◆ The problem
What you give back must match the data below character for character.

◆ Material to process
=== Section Start ===

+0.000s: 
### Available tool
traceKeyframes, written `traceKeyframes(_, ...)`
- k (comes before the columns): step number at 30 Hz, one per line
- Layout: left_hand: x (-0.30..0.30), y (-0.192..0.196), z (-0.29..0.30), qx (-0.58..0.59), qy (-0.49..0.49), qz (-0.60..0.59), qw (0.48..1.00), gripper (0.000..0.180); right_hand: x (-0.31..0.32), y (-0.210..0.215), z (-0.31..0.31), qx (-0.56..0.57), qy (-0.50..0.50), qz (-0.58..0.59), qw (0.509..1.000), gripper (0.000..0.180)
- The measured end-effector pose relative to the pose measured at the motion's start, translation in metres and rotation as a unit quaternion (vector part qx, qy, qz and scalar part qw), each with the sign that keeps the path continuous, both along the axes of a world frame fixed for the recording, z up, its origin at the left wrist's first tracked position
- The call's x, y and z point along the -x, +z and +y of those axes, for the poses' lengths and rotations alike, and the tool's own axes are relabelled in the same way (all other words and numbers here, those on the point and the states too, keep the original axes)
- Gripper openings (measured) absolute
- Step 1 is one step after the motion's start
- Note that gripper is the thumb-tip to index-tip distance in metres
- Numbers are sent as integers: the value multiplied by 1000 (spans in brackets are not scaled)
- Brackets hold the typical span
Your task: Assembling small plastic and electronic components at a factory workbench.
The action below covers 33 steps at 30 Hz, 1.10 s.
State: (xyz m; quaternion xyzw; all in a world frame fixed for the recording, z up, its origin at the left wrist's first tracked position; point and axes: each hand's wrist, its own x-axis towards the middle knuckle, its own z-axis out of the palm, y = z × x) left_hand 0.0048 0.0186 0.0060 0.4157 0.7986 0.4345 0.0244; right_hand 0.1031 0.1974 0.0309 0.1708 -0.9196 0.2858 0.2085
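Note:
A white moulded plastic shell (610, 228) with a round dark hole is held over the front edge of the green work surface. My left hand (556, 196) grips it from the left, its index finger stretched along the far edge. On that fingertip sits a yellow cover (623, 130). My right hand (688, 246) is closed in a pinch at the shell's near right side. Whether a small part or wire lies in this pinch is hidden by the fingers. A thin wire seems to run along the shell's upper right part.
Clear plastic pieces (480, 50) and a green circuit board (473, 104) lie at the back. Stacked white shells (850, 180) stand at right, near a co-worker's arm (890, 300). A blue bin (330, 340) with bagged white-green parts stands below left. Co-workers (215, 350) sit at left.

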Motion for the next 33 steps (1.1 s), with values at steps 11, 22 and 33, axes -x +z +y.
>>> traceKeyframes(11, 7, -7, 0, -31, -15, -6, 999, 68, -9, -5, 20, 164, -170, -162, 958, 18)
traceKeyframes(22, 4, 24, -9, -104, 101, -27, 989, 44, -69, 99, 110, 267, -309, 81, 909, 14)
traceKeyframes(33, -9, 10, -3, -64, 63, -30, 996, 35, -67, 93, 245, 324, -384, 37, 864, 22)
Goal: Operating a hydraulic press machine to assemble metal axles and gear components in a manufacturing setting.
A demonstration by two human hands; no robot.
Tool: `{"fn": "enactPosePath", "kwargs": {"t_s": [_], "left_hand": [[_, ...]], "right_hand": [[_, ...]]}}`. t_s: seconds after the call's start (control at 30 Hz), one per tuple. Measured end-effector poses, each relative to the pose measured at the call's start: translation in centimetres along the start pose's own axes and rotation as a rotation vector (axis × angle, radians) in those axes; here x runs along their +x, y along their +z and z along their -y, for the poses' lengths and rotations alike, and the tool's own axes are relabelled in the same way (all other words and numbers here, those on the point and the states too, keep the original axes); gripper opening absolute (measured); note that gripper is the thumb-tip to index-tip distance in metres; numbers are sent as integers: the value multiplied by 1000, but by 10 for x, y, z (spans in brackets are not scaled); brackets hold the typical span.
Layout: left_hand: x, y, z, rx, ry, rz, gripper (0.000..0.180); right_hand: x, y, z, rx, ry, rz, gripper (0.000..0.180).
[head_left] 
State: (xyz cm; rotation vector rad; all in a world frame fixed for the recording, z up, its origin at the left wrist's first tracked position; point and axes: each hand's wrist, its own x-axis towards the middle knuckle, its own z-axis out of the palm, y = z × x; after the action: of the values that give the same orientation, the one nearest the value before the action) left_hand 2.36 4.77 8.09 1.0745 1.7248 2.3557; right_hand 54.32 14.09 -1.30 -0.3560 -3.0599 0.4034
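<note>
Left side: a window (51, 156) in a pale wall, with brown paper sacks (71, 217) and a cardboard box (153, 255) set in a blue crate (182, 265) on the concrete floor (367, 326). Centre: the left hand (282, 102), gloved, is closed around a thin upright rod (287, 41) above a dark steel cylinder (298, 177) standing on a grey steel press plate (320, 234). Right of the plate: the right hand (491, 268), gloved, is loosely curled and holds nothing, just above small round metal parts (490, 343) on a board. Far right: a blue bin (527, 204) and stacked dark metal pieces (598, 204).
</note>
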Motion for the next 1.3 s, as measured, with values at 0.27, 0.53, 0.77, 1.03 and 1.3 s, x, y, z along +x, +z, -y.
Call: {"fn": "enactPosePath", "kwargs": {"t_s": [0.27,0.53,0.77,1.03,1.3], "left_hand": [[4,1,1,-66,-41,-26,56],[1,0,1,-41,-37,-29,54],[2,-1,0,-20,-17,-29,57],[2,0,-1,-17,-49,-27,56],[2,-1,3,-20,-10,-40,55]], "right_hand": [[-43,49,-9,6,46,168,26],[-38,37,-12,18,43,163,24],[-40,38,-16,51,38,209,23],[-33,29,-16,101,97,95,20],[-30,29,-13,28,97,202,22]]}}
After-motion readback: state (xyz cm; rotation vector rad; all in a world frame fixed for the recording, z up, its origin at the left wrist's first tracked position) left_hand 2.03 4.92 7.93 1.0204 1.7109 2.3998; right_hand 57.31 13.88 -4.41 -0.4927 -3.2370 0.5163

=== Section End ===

◆ Exercise result
+0.000s: 
### Available tool
traceKeyframes, written `traceKeyframes(_, ...)`
- k (comes before the columns): step number at 30 Hz, one per line
- Layout: left_hand: x (-0.30..0.30), y (-0.192..0.196), z (-0.29..0.30), qx (-0.58..0.59), qy (-0.49..0.49), qz (-0.60..0.59), qw (0.48..1.00), gripper (0.000..0.180); right_hand: x (-0.31..0.32), y (-0.210..0.215), z (-0.31..0.31), qx (-0.56..0.57), qy (-0.50..0.50), qz (-0.58..0.59), qw (0.509..1.000), gripper (0.000..0.180)
- The measured end-effector pose relative to the pose measured at the motion's start, translation in metres and rotation as a unit quaternion (vector part qx, qy, qz and scalar part qw), each with the sign that keeps the path continuous, both along the axes of a world frame fixed for the recording, z up, its origin at the left wrist's first tracked position
- The call's x, y and z point along the -x, +z and +y of those axes, for the poses' lengths and rotations alike, and the tool's own axes are relabelled in the same way (all other words and numbers here, those on the point and the states too, keep the original axes)
- Gripper openings (measured) absolute
- Step 1 is one step after the motion's start
- Note that gripper is the thumb-tip to index-tip distance in metres
- Numbers are sent as integers: the value multiplied by 1000 (spans in brackets are not scaled)
- Brackets hold the typical span
Your task: Assembling small plastic and electronic components at a factory workbench.
The action below covers 33 steps at 30 Hz, 1.10 s.
State: (xyz m; quaternion xyzw; all in a world frame fixed for the recording, z up, its origin at the left wrist's first tracked position; point and axes: each hand's wrist, its own x-axis towards the middle knuckle, its own z-axis out of the palm, y = z × x) left_hand 0.0048 0.0186 0.0060 0.4157 0.7986 0.4345 0.0244; right_hand 0.1031 0.1974 0.0309 0.1708 -0.9196 0.2858 0.2085
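Note:
A white moulded plastic shell (610, 228) with a round dark hole is held over the front edge of the green work surface. My left hand (556, 196) grips it from the left, its index finger stretched along the far edge. On that fingertip sits a yellow cover (623, 130). My right hand (688, 246) is closed in a pinch at the shell's near right side. Whether a small part or wire lies in this pinch is hidden by the fingers. A thin wire seems to run along the shell's upper right part.
Clear plastic pieces (480, 50) and a green circuit board (473, 104) lie at the back. Stacked white shells (850, 180) stand at right, near a co-worker's arm (890, 300). A blue bin (330, 340) with bagged white-green parts stands below left. Co-workers (215, 350) sit at left.
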
Motion for the next 33 steps (1.1 s), with values at steps 11, 22 and 33, axes -x +z +y.
>>> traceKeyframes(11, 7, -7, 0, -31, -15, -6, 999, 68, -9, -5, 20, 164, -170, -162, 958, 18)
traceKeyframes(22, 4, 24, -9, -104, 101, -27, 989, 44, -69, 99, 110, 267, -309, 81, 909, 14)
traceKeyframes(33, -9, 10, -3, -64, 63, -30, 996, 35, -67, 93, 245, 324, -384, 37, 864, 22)
Goal: Operating a hydraulic press machine to assemble metal axles and gear components in a manufacturing setting.
A demonstration by two human hands; no robot.
Tool: `{"fn": "enactPosePath", "kwargs": {"t_s": [_], "left_hand": [[_, ...]], "right_hand": [[_, ...]]}}`. t_s: seconds after the call's start (control at 30 Hz), one per tuple. Measured end-effector poses, each relative to the pose measured at the call's start: translation in centimetres along the start pose's own axes and rotation as a rotation vector (axis × angle, radians) in those axes; here x runs along their +x, y along their +z and z along their -y, for the poses' lengths and rotations alike, and the tool's own axes are relabelled in the same way (all other words and numbers here, those on the point and the states too, keep the original axes); gripper opening absolute (measured); note that gripper is the thumb-tip to index-tip distance in metres; numbers are sent as integers: the value multiplied by 1000, but by 10 for x, y, z (spans in brackets are not scaled); brackets hold the typical span.
Layout: left_hand: x, y, z, rx, ry, rz, gripper (0.000..0.180); right_hand: x, y, z, rx, ry, rz, gripper (0.000..0.180).
[head_left] 
State: (xyz cm; rotation vector rad; all in a world frame fixed for the recording, z up, its origin at the left wrist's first tracked position; point and axes: each hand's wrist, its own x-axis towards the middle knuckle, its own z-axis out of the palm, y = z × x; after the action: of the values that give the same orientation, the one nearest the value before the action) left_hand 2.36 4.77 8.09 1.0745 1.7248 2.3557; right_hand 54.32 14.09 -1.30 -0.3560 -3.0599 0.4034
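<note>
Left side: a window (51, 156) in a pale wall, with brown paper sacks (71, 217) and a cardboard box (153, 255) set in a blue crate (182, 265) on the concrete floor (367, 326). Centre: the left hand (282, 102), gloved, is closed around a thin upright rod (287, 41) above a dark steel cylinder (298, 177) standing on a grey steel press plate (320, 234). Right of the plate: the right hand (491, 268), gloved, is loosely curled and holds nothing, just above small round metal parts (490, 343) on a board. Far right: a blue bin (527, 204) and stacked dark metal pieces (598, 204).
</note>
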Motion for the next 1.3 s, as measured, with values at 0.27, 0.53, 0.77, 1.03 and 1.3 s, x, y, z along +x, +z, -y.
Call: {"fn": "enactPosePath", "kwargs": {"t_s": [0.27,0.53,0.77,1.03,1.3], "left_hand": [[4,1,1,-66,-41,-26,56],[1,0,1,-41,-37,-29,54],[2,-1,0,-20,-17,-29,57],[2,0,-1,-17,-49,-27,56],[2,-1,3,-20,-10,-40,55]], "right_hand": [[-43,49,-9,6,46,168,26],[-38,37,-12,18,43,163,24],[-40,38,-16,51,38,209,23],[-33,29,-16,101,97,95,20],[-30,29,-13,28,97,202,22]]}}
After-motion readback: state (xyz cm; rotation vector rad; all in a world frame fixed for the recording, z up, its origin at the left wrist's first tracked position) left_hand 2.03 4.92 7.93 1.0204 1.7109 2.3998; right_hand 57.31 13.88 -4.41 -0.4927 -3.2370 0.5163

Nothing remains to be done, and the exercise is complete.